Quando a sucessão do patrimônio pelos herdeiros não é planejada, a transferência segue as regras legais, o que acaba por transformar todos em coproprietários de tudo. Todos viram “sócios” de cada um dos bens que o falecido vier a deixar.

Daí já é possível imaginar a quantidade de problemas que podem surgir, todos decorrentes da existência de herdeiros disputando entre si os bens integrantes do espólio, incluindo bens imóveis.

E os problemas já começam muito antes, no decorrer do próprio inventário. Se, por um lado, a disputa pode atrapalhar a conclusão do processo de inventário, o absoluto descaso de um herdeiro também. Além de atrasar tudo, na prática, ainda criará uma série de contratempos para os demais herdeiros, que serão forçados a arcar com os gastos inerentes à transferência e manutenção dos imóveis, e ainda poderão se ver impedidos de vender os bens por não conseguirem contato (ou mesmo a cooperação) do detentor de uma fração ideal, ainda que minoritário.

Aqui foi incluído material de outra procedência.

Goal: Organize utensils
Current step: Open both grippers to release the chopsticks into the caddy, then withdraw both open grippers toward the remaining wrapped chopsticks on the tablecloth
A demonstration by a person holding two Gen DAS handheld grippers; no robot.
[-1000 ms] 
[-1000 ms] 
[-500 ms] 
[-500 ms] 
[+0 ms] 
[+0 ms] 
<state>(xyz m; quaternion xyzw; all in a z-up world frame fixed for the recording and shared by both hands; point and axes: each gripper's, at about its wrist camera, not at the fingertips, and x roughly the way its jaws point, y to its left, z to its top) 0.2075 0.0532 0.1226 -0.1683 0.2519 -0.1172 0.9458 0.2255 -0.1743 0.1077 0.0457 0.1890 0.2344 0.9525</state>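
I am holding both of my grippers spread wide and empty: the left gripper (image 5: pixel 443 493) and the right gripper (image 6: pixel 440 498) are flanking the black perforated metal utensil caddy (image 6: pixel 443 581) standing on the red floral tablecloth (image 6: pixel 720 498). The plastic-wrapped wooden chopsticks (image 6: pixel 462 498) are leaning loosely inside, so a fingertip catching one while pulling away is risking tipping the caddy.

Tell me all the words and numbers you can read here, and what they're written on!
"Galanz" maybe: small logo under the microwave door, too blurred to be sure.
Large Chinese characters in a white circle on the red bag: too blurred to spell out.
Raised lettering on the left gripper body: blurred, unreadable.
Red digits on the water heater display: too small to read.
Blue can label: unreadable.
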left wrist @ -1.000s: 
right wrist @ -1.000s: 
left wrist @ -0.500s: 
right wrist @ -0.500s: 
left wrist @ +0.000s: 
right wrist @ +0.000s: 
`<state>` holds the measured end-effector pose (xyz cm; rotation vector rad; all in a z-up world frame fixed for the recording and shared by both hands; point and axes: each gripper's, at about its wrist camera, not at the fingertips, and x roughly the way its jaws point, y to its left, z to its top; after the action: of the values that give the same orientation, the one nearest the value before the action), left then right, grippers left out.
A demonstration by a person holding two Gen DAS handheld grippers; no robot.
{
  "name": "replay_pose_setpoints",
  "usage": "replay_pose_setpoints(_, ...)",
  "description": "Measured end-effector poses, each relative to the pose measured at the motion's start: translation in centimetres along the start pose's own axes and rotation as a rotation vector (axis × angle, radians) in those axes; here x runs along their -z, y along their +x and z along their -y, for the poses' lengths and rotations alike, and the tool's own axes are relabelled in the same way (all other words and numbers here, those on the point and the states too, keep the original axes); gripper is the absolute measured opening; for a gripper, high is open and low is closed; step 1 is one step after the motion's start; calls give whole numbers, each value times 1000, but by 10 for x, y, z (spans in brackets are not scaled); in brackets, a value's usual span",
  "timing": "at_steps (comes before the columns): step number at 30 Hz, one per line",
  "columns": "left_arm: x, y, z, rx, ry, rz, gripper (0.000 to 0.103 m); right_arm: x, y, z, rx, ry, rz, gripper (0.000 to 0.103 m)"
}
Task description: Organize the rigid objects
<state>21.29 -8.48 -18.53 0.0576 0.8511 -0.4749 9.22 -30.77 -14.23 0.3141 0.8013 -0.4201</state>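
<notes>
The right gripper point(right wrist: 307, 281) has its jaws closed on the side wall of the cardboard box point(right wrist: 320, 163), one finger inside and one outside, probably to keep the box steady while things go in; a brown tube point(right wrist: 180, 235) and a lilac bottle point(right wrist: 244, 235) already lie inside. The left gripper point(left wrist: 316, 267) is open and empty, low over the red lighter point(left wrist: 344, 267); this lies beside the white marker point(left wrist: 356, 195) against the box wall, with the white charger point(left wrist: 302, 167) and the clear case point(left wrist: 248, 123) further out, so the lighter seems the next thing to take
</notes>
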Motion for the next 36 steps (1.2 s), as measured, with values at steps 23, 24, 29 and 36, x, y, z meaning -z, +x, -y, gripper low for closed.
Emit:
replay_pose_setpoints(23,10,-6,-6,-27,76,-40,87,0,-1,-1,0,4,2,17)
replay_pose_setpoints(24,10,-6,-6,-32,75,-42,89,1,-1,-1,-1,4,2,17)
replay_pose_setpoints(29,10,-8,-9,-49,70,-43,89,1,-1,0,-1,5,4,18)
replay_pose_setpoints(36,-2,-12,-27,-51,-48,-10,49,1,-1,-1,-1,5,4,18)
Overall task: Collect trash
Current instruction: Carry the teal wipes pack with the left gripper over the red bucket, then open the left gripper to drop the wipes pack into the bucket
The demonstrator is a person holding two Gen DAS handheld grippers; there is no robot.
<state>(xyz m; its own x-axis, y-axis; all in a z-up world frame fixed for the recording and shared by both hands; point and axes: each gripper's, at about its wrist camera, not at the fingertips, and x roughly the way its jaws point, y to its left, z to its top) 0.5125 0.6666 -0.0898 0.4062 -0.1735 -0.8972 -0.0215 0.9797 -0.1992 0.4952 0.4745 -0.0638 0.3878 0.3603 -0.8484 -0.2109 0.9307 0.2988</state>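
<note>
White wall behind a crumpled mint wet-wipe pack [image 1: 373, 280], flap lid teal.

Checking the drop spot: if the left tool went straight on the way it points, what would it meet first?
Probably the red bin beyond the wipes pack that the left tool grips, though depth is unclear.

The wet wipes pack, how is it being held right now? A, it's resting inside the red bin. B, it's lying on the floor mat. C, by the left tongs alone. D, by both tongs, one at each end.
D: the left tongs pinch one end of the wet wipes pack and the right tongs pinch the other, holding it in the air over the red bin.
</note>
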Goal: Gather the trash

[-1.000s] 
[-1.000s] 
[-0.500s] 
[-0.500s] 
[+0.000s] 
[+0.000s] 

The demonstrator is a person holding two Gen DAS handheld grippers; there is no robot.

Porém, recentemente o Superior Tribunal de Justiça entendeu que o herdeiro que estiver legitimamente na posse de um imóvel pode, sim, requerer o direito de adquirir a propriedade por meio de usucapião, desde que preenchidos os requisitos legais. Isso, sem dúvida, representa um importante precedente para a solução de problemas nos quais um ou mais herdeiros pura e simplesmente não dão atenção aos bens herdados.

Desta forma, este novo precedente abrirá a possibilidade de solução de diversos inventários judiciais nos quais herdeiros que não deem atenção aos bens imóveis recebidos – independentemente do motivo ser desavença familiar, ausência de condições financeiras ou qualquer outra razão – para fins de consolidação da propriedade nas mãos daqueles que efetivamente a exercem e custeiam.